Dr Ros Altmann, independent pensions expert: "Annuity rates fell sharply in the second half of 2012 but have picked up a little over the past few months, from the ludicrous lows they reached at the turn of 2013. Anyone who bought an annuity at the low will have lost out on significant amounts of income for the rest of their life, which they can never make back up again. Those reaching retirement now still need to consider whether this is the right time to lock into a lifetime annuity, as rates are still low in historical terms. They may prefer to wait and keep their money invested for longer, especially if they have other sources of pension as well."
Andrew Tully, pensions technical director, MGM Advantage: "Annuity rates have been edging up slightly over the past couple of months but they are still bumping along the bottom, well down on where they were even a couple of years ago. Annuity rates are now around 5.7% but in March 2009 – when the first round of quantitative easing (QE) took place - they were approximately 6.9%. There are a whole host of drivers for annuity rates but QE, and its impact on gilt yields, is one of the factors which have pushed rates down over the last few years."
Tom McPhail, head of pensions research, Hargreaves Lansdown: "Annuities have been on a fairly relentless downward trend for the past five years, followed by a pronounced rebound since the beginning of this year – up around 10%. Nevertheless, they are still not far off their all-time low. A key driver has been quantitative easing but there is more to it than that. Rates have been driven downwards by improving life expectancy, increasing use of underwriting and by the abolition of gender pricing."
Q. How do you expect rates to change in the next year or two?
Dr Ros Altmann, pensions expert: "The outlook for the next couple of years is clouded by the actions of the Bank of England and trends in the fiscal deficit, as well as the trend of interest rates and inflation both here and overseas. It seems much more likely that interest rates will rise, rather than fall, in the next few years and as an annuity is meant to last for maybe 20 years or so, locking into low rates that have been artificially held down by the Bank of England may not be the best course of action. Also, if you are in good health, buying an annuity now may mean you will lose the chance of much better income later - but of course, if interest rates stay low or fall further (even though that is not the most likely scenario) it could be that annuity rates will not improve."
Andrew Tully, pensions technical director, MGM Advantage: "The continuing increase in longevity means people are living longer and basic arithmetic means their pension pot needs to stretch over more years and so the yearly income is lower. Forthcoming EU changes, called Solvency II, mean annuity providers will need to hold greater capital reserves which will also push rates downwards. The growth in the enhanced annuity market is great for those who qualify for a greater income due to their health or lifestyle. However it takes more 'ill' people out of the main annuity pool and means those healthy people left behind will get a lower income (as on average they will live longer). Gilt yields are near historic lows and it will take time for them to recover, but I do expect gilt yields to increase, which will have a positive knock-on effect on annuity rates. However, at least some of any positive benefit over the next couple of years will be offset by the other drivers. So at best we are likely to see a small increase in rates."

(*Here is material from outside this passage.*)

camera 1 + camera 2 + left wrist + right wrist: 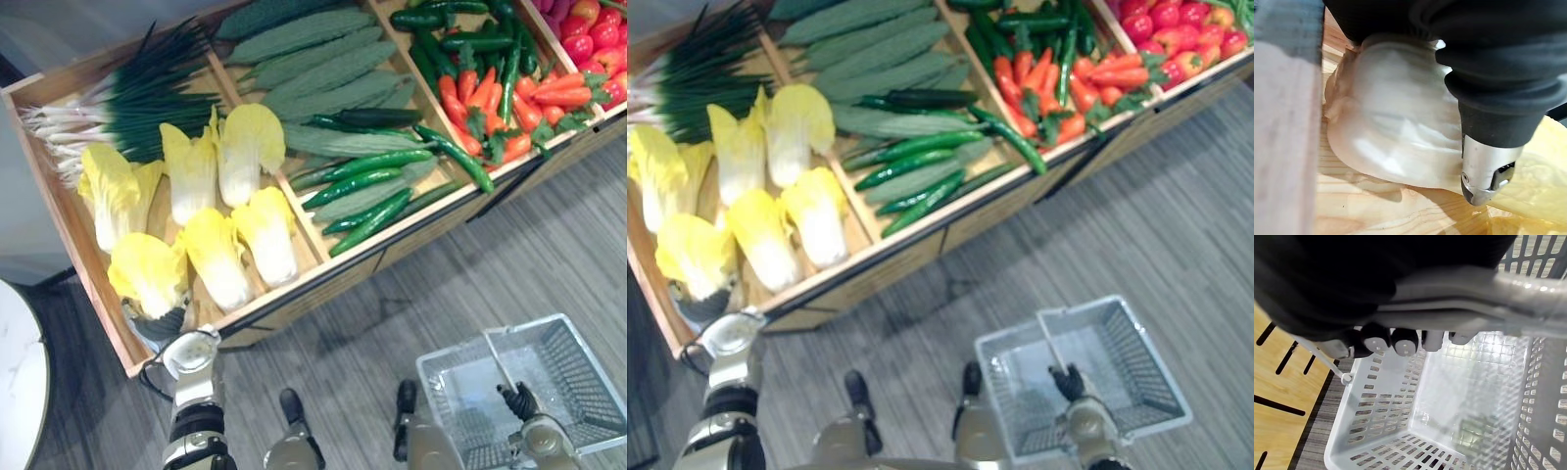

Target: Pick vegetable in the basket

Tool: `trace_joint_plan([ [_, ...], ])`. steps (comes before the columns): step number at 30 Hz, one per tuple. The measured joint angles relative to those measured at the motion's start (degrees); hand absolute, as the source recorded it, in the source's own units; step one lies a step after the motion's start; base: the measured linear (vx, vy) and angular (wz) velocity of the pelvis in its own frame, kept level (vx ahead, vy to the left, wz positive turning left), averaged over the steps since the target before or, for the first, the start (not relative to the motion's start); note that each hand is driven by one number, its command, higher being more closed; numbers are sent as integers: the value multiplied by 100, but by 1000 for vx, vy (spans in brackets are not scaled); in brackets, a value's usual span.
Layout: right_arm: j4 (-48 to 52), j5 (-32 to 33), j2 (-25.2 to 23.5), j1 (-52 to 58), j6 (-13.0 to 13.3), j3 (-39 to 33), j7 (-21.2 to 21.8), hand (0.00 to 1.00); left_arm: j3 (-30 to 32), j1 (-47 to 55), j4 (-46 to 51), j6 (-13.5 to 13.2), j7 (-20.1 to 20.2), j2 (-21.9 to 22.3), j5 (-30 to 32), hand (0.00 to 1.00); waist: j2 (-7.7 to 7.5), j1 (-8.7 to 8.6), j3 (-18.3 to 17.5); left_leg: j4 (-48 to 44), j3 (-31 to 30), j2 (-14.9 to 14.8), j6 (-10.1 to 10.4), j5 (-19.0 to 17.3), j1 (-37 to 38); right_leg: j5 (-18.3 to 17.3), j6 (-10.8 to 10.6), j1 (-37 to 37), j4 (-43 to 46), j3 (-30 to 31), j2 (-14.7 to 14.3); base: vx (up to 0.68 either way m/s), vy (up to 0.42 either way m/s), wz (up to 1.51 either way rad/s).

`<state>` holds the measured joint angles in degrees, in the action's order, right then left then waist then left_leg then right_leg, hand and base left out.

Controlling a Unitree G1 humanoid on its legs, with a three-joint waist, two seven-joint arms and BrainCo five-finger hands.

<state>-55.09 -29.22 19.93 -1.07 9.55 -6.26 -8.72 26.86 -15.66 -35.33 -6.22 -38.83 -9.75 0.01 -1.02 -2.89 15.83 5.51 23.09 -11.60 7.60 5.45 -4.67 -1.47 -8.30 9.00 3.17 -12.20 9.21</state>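
Observation:
Several yellow napa cabbages lie in the left compartment of a wooden display shelf (pixel 294 284). My left hand (pixel 165 321) reaches over the shelf's front left corner and sits against the white base of the nearest cabbage (pixel 147 269), which looms close in the left wrist view (pixel 1396 127) beside the hand's dark cover (pixel 1488 98). A grey plastic mesh basket (pixel 588 338) hangs low at the right above the floor, with nothing in it. My right hand (pixel 519 401) is shut on its handle (pixel 1508 289), fingers (pixel 1400 340) curled round the bar.
The shelf also holds spring onions (pixel 127 98), ridged green gourds (pixel 313 59), cucumbers (pixel 362 181), red and green chillies (pixel 490 88) and red fruit (pixel 598 39). A white round tabletop (pixel 20 382) stands at the lower left. Grey plank floor (pixel 509 255) lies before the shelf.

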Motion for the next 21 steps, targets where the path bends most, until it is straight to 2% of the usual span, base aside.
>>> trace_joint_plan([
  [6, -4, 13, 46, -76, 54, 112, 1, 100, 63, -141, -635, -28, 57, -392, -22, 100, 7, 1, 36, 0, 10, 2, -1, 1, 13, 14, 10, -1, 5, 15, 1, 1, 1, -1],
  [11, -10, 49, 80, -205, 74, 235, 3, 100, 170, -317, -1063, -24, 306, -593, -444, 100, 3, -12, 162, 0, 151, 18, -1, 0, 113, 76, 8, -10, -26, 164, 3, -3, 10, -14],
  [21, -210, 53, 128, -201, 37, 233, 56, 100, 39, -313, -1173, -114, 445, -615, -1071, 100, -3, -33, 175, 1, 148, 52, 2, -2, 307, 134, 3, -244, -152, 171, 29, 17, 4, -1],
])
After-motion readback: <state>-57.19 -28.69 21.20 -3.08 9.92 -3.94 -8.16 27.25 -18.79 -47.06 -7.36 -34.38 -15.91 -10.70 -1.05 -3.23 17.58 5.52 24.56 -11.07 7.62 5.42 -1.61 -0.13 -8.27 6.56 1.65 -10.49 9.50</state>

Billy Burrows, head of business development at Annuity Line: "Mark Carney, the governor of the Bank of England, recently announced the ‘forward guidance' policy, whereby the bank will not consider raising interest rates until the unemployment rate falls under 7%. However if the inflation rate increases above 2.5% in the medium term the bank could increase rates to combat the inflation threat. So what does this mean for annuity rates? If one of the effects of forward guidance is to dampen down long-term interest rates, then we should not expect significant increases in annuity rates in the near future, unless there are some surprises in store, for example higher inflation."

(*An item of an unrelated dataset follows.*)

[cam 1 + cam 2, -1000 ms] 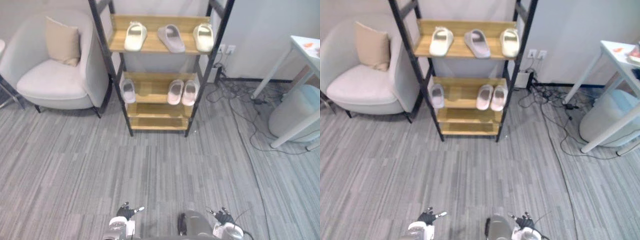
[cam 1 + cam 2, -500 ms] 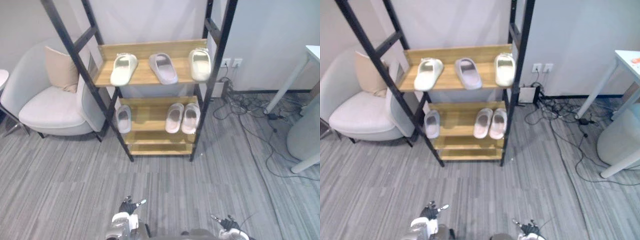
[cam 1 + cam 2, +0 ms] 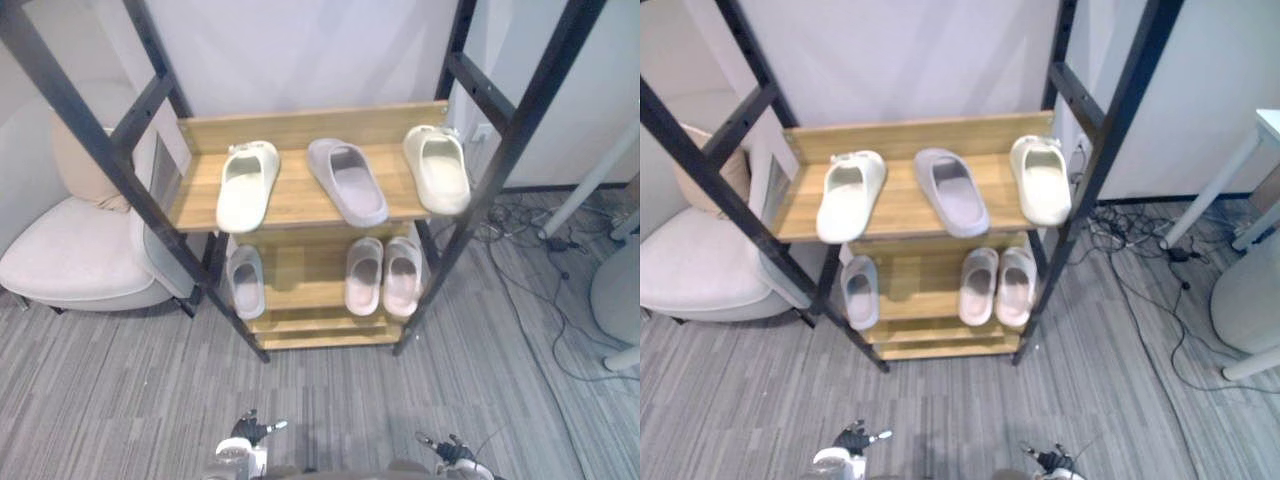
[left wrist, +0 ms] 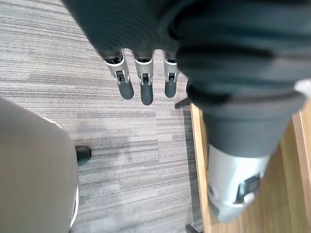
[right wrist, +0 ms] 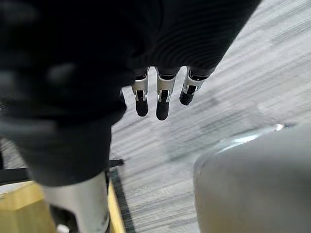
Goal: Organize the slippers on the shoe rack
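Okay, tall black-framed shoe rack with wooden shelves (image 3: 293, 196) on grey carpet (image 3: 330, 400), pale grey armchair (image 3: 70, 255) just beside its left. Top shelf, spaced apart: cream left slipper (image 3: 247, 185), mauve-grey slipper (image 3: 346, 180), cream right slipper (image 3: 436, 168). Middle shelf: lone pale slipper (image 3: 245, 280) at left, pink slipper pair (image 3: 363, 275) side by side at right. Left hand (image 3: 247, 432) and right hand (image 3: 447, 452) hang low over the carpet, fingers (image 4: 145, 90) (image 5: 162, 102) straight and relaxed, holding nothing.

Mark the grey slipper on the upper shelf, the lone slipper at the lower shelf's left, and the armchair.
grey slipper (image 3: 360, 202), left eye view, its upper.
lone slipper (image 3: 246, 298), left eye view, toe end.
armchair (image 3: 70, 262), left eye view, seat cushion.
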### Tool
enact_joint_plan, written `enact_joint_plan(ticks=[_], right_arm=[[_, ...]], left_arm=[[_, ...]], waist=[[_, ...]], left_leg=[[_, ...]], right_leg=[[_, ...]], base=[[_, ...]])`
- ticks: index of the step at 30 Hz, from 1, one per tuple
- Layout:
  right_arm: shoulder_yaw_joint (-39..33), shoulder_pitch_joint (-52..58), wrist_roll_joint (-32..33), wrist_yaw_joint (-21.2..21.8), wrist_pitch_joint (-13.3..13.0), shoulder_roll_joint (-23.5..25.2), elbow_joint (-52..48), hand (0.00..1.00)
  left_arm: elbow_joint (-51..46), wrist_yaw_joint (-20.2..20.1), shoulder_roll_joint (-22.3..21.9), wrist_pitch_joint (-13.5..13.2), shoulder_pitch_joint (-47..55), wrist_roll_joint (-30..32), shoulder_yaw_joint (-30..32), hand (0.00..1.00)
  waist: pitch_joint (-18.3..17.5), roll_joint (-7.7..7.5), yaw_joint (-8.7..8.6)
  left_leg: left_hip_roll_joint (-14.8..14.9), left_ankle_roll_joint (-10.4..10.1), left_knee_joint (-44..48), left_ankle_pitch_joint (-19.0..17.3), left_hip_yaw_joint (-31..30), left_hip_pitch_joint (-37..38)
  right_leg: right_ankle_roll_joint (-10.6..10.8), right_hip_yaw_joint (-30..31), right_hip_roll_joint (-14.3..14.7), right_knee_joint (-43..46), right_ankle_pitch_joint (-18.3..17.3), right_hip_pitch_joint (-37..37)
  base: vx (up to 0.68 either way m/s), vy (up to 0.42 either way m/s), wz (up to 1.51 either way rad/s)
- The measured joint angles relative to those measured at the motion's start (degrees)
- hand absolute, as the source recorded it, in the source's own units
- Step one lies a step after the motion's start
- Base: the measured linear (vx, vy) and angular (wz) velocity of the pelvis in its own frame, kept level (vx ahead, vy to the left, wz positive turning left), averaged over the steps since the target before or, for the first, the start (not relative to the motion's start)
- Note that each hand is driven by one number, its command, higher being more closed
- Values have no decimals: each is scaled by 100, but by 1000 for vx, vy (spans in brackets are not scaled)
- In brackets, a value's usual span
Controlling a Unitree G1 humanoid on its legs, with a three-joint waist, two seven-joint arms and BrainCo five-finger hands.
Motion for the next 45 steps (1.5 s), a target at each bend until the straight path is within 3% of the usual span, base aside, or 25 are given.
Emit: enact_joint_plan(ticks=[1,2,3,4,9,14,19,24,27,28,29,35,39,45], right_arm=[[2,-9,-3,-2,1,0,4,0],[1,22,-3,-4,7,24,34,0],[-36,41,3,-1,6,2,84,0],[-112,47,1,-35,7,-88,101,0],[-116,108,5,-62,19,-355,272,0],[-105,153,38,-43,3,-220,265,0],[6,71,55,-43,1,-160,267,0],[345,-58,62,-97,-118,-162,131,0],[744,259,46,-201,-132,-175,-1104,0],[849,563,35,-259,-155,-214,-2239,0],[849,615,28,-270,-163,-218,-2436,0],[817,1646,-532,-286,-344,-196,-5927,0],[819,1869,-895,-264,-521,-134,-7035,0],[965,1782,-977,-219,-784,-169,-7921,0]], left_arm=[[6,3,42,0,8,-1,-99,0],[13,1,101,-3,23,-1,-121,0],[89,11,95,0,-17,-2,-115,0],[120,3,13,1,-18,-2,-79,0],[211,-14,-148,-7,-27,7,-57,0],[219,-61,-75,-5,-4,69,148,0],[219,-55,69,0,45,110,145,0],[217,-46,87,0,9,113,141,0],[215,47,133,11,7,121,71,0],[211,96,133,36,9,128,10,0],[208,98,132,38,10,129,-5,0],[107,98,123,33,47,346,-103,0],[119,86,118,25,59,464,-189,0],[119,80,114,-30,58,566,-306,0]], waist=[[-14,-24,-16],[-56,-169,-17],[-35,-88,-42],[-66,10,-30],[-139,177,-88],[-131,111,-90],[-54,-60,-111],[-51,-73,-119],[-42,-88,-161],[-42,-80,-210],[-42,-81,-214],[-40,-88,-250],[-46,-82,-278],[-47,-81,-250]], left_leg=[[89,-192,78,-94,-96,6],[32,-362,103,-199,-127,11],[124,-641,124,-390,-296,87],[216,-660,232,-396,-361,66],[257,-699,213,-341,-598,133],[187,-700,165,-340,-725,90],[50,-701,148,-339,-880,-28],[21,-668,-107,-319,-938,-44],[16,-693,-154,-261,-936,-110],[29,-727,-185,-244,-932,-118],[34,-734,-194,-243,-932,-115],[178,-859,-237,-253,-910,-118],[249,-875,-233,-242,-883,-89],[226,-876,-220,-240,-878,-50]], right_leg=[[33,-23,59,-839,428,-12],[7,57,12,-1373,1104,12],[-61,-14,78,-1224,1323,-7],[-95,-17,141,-1227,1325,54],[-179,-91,211,-1740,1371,448],[-72,-129,210,-2385,1763,702],[-3,-211,90,-2850,2130,842],[6,-216,77,-3174,2439,847],[-24,-202,71,-3330,2590,834],[-46,-201,91,-3351,2604,817],[-45,-201,95,-3351,2602,815],[-49,-188,233,-3351,2588,777],[-105,-167,309,-3352,2604,776],[-95,-186,288,-3356,2596,791]], base=[[211,-146,43],[237,-177,49],[248,-177,34],[242,-182,21],[121,-92,5],[-19,44,7],[-75,63,14],[-104,23,1],[-109,-26,-4],[-64,-33,-3],[-55,-44,0],[4,-31,-4],[52,-10,-5],[34,15,0]])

Q. What does this mean for people approaching retirement?
Andrew Tully, pensions technical director, MGM Advantage: "While it may be tempting to delay your annuity purchase in the hope rates will get better, the decision is just as likely to backfire, as it's almost impossible to second-guess annuity rate movements. If people do decide an annuity is the best solution for them they should shop around for the best deal, which can boost income substantially. And it's crucial to reveal any health or lifestyle conditions as this will give you more income from an enhanced annuity – we believe around seven in 10 of those at retirement could qualify for an enhanced annuity and therefore receive a higher income. Taken together, shopping around and taking health into account could mean your income is 40% more every year compared to the original offer."

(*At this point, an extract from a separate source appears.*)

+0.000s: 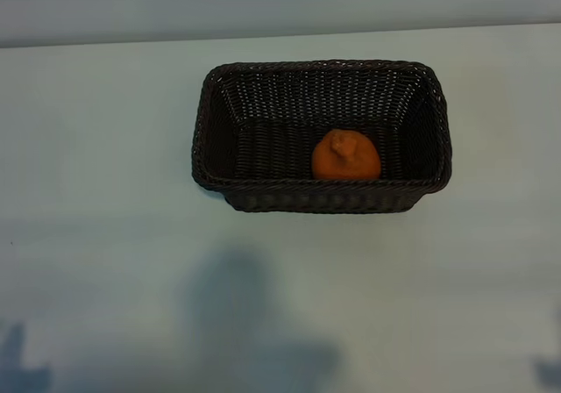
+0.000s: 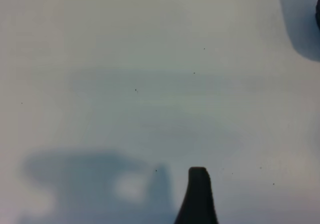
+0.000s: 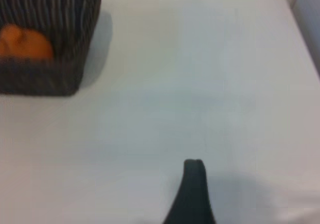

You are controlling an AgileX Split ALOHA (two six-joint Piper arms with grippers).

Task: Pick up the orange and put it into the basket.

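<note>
Orange: the small, slightly flattened orange fruit with dimpled skin and a stem nub (image 1: 346,155) lies inside the basket, on its floor, toward the 4 o'clock part of the interior in the exterior view, close against the near long wall.
Basket: the large rectangular dark brown woven wicker basket (image 1: 263,187) stands upright on the pale table (image 1: 105,191), its sloping sides keeping the fruit from rolling out.
Task state: judged from this, the placing looks done, since the fruit rests free with nothing touching it.
Right gripper: only one dark fingertip (image 3: 194,189) shows in its wrist view, over bare table and well apart from the basket's corner; its jaws stand wide apart and hold nothing.
Left gripper: likewise one dark fingertip (image 2: 198,196) over bare table, jaws wide apart and empty, apparently idle.
Surroundings: soft shadows (image 1: 245,323) fall on the table at 6 o'clock of the basket.
Obstructions: nothing stands between either arm and the basket.
</note>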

Tom McPhail, head of pensions research, Hargreaves Lansdown: "If you want the low risk option then buy an annuity as this eliminates any market risk, however absolute security in the form of an inflation-linked annuity does not come cheap.
"If you want a balanced approach, my preferred option is to go for a combination of an annuity on a level single life basis, combined with a drawdown plan invested in equities and paying income at the level of the dividend income (ie around 3.5% to 4%). This combination approach balances off your conflicting risks and gives you some security, some flexibility, some inflation proofing and some death benefits."
Billy Burrows, head of business development at Annuity Line: "For anybody considering purchasing an annuity, it may become prudent to take as much time as is needed in order to decide what is the right option, but once a decision has been made it might make sense to act straightaway as those who defer their annuity purchase in the hope of getting a higher income are often disappointed."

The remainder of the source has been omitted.